A wild kiwi egg is laid in Wellington for the first time in more than 100 years.
 22 January – Chris Hipkins is unanimously elected leader of the Labour Party.
 25 January – Chris Hipkins and Carmel Sepuloni are sworn in as Prime Minister and Deputy Prime Minister, respectively, at Government House, Wellington. 
 27 January – Torrential rain in Auckland causes widespread flooding, slips, evacuations, and the deaths of four people (from Cyclone Hale).

February 
 1 February – A second wave of severe weather and torrential rain hits Auckland, worsening the already catastrophic flooding.
 5 February – Auckland begins a series of significant large-scale clean up operations in the aftermath of catastrophic flooding. Authorities believe the city is now out of danger.
 8 February – Police Commissioner Andrew Coster announced the seizure of 3.2 tonnes of cocaine floating in the Pacific that was probably destined for Australia, an amount that represents 30 years of consumption in New Zealand.
 12 February – Cyclone Gabrielle: Thousands of people are left without power as Cyclone Gabrielle makes landfall over the North Island. The regions of Northland and Auckland are put under a state of emergency.
 14 February
 Cyclone Gabrielle: A national state of emergency is declared as Cyclone Gabrielle continues to impact the North Island bringing extreme weather, flooding and land slides. A national state of emergency will allow the Government to step in and handle the emergency response.
 The ngaro huruhuru (native bee) is named the inaugural New Zealand Bug of the Year.
15 February
Anne, Princess Royal and Vice Admiral Sir Timothy Laurence arrive in Wellington for their tour of New Zealand. The pair’s planned military duties in Palmerston North were postponed. Instead, they will travel to the National Crisis Management Centre at the Beehive to meet with staff from agencies involved in the cyclone response. They will conduct the Service of Remembrance at the National War Memorial and pay respects at the United Kingdom memorial.
A 6.3M earthquake hits the lower North Island,  north-west of Paraparaumu at a depth of 50 km, according to GNS Science. Shaking lasted a minute, with it being felt nationwide.
16 February – Cyclone Gabrielle: New Zealand starts accepting offers of international assistance.

March 
3 March – Large climate protests take place across the country as thousands march to demand immediate climate action from the government.

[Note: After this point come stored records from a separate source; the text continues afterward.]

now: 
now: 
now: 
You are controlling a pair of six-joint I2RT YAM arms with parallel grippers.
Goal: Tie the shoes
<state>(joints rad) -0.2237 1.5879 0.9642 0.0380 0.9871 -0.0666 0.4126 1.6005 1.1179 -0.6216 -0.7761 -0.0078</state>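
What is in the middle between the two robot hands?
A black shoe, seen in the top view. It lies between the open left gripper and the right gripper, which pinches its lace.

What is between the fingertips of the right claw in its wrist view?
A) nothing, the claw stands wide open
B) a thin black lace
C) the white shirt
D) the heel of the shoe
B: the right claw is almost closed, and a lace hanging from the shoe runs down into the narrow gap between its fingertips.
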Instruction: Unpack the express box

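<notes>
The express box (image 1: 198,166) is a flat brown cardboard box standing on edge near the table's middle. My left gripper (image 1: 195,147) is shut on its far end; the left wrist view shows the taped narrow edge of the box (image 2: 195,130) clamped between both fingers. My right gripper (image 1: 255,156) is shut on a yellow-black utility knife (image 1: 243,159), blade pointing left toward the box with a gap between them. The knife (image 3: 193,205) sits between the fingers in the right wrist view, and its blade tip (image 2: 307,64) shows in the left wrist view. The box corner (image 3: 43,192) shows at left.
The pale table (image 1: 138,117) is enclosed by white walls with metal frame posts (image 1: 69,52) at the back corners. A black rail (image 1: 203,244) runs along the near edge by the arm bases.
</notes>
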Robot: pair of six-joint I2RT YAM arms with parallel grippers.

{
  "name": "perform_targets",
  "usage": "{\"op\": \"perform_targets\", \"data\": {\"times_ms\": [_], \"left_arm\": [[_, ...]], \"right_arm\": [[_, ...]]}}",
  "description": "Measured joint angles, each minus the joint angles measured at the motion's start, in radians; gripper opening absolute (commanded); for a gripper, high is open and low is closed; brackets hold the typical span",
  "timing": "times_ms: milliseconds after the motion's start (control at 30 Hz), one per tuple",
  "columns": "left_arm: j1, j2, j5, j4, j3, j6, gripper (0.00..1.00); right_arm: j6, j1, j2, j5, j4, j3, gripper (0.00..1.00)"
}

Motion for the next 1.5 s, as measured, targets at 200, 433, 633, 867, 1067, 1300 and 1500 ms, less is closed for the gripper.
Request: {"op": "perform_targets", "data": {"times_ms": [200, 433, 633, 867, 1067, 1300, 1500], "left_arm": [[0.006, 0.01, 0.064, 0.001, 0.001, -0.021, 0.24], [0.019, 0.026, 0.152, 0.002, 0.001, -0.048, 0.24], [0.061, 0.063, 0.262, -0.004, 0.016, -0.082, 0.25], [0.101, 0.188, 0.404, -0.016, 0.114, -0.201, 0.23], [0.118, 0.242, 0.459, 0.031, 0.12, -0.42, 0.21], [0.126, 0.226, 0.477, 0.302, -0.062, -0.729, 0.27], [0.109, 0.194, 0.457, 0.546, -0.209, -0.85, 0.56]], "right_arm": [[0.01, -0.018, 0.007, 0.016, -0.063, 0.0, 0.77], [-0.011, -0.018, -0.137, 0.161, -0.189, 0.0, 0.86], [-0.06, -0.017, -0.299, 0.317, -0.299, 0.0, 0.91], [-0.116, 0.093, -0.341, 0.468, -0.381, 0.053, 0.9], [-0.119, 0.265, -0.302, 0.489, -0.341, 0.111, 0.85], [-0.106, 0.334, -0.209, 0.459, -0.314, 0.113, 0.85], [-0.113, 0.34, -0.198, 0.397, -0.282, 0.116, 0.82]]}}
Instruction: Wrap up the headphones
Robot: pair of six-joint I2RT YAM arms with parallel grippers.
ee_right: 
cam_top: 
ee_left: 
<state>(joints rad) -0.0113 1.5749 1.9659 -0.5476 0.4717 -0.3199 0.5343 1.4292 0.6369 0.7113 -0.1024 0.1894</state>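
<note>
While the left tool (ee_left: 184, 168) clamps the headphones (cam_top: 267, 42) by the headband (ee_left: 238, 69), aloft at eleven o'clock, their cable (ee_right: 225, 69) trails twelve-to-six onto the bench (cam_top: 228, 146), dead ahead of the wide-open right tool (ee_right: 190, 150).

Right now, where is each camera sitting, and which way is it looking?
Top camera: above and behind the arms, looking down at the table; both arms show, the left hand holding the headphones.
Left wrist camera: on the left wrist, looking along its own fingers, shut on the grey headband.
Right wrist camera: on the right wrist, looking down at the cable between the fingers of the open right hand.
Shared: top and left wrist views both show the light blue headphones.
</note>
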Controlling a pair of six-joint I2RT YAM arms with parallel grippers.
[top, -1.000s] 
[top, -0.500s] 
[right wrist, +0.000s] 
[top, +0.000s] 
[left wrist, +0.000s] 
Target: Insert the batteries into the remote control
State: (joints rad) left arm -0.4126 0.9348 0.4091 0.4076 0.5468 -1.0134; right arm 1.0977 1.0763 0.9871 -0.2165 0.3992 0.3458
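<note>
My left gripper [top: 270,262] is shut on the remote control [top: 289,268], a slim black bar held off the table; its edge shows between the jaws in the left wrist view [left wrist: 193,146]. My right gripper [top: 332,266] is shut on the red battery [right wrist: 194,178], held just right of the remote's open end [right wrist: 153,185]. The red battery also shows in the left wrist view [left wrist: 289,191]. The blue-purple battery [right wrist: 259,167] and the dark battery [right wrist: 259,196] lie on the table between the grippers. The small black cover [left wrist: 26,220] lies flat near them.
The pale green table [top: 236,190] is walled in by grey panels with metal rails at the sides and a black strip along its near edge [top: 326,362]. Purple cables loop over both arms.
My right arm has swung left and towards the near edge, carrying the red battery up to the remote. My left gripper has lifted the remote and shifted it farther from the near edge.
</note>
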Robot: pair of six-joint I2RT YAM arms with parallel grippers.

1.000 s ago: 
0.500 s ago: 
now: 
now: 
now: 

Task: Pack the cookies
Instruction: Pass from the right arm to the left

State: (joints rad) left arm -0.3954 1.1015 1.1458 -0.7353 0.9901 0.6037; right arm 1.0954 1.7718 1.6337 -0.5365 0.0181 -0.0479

The protesters make a number of demands and briefly stage a "sit in" at Christchurch City Council. 
 7 March – The 2023 census takes place.
 16 March – New Zealand enacted a ban of TikTok on devices connected to parliament citing cybersecurity concerns.

Predicted and scheduled events 
 6 May – The coronation of Charles III will take place in London.
 18 May – The 2023 budget will be delivered.
 5 June – The 2023 King's Birthday Honours will be announced.
 14 October – The 2023 general election will take place.
 30 December – The 2024 New Year Honours will be announced.

Holidays and observances 
Public holidays in New Zealand in 2023 are as follows:

 1 January – New Year's Day
 2 January – Day after New Year's Day
 3 January – New Year's Day observed
 6 February – Waitangi Day
 7 April – Good Friday
 10 April – Easter Monday
 25 April – Anzac Day
 5 June – King's Birthday
 14 July – Matariki
 23 October – Labour Day
 25 December – Christmas Day
 26 December – Boxing Day

Sport

Association football
20 July – 20 August: 2023 FIFA Women's World Cup

Horse racing

Thoroughbred racing
 Wellington Cup – Leaderboard

Sailing 

 15 January – The New Zealand SailGP team win the Singapore SailGP event, giving them their third event win of the 2022–2023 season

Shooting
 Ballinger Belt – John Snowden (Ashburton)

Tennis 
 2–14 January – The WTA Auckland Open and ATP Auckland Open (collectively known as the ASB Classic) are held for the first time since 2020, after two years of cancellations related to the COVID-19 pandemic.

Deaths

January
 2 January – Frank Cameron, cricket player (Otago, national team) and national cricket selector (born 1932).
 3 January – Jeremy Salmond, heritage architect (Auckland Synagogue, Pompallier House), NZIA Gold Medal (2018) (born 1944).
 6 January
 Sir Patrick Hogan, Hall of Fame racehorse breeder, founder of Cambridge Stud (born 1939).
 Stuart McCutcheon, university administrator, vice-chancellor of the University of Auckland (2005–2020) and Victoria University of Wellington (2000–2004) (born 1954).
 10 January – Bruce Murray, cricketer (Wellington, national team), cricket administrator, historian, and schoolteacher, principal of Naenae College (1981–1989) and Tawa College (1989–2002) (born 1940).
 11 January – Jim Howland, local politician, mayor of Putāruru (1974–1989), Waikato District Councillor (1989–2007) (born 1929).
 13 January – Bob Stott, railway industry commentator and writer, editor and owner of Rails magazine (born 1940).
 15 January – Ewing Stevens, Presbyterian minister, writer, newspaper editor and radio talkback host (Radio Pacific, Radio Live) (born 1926).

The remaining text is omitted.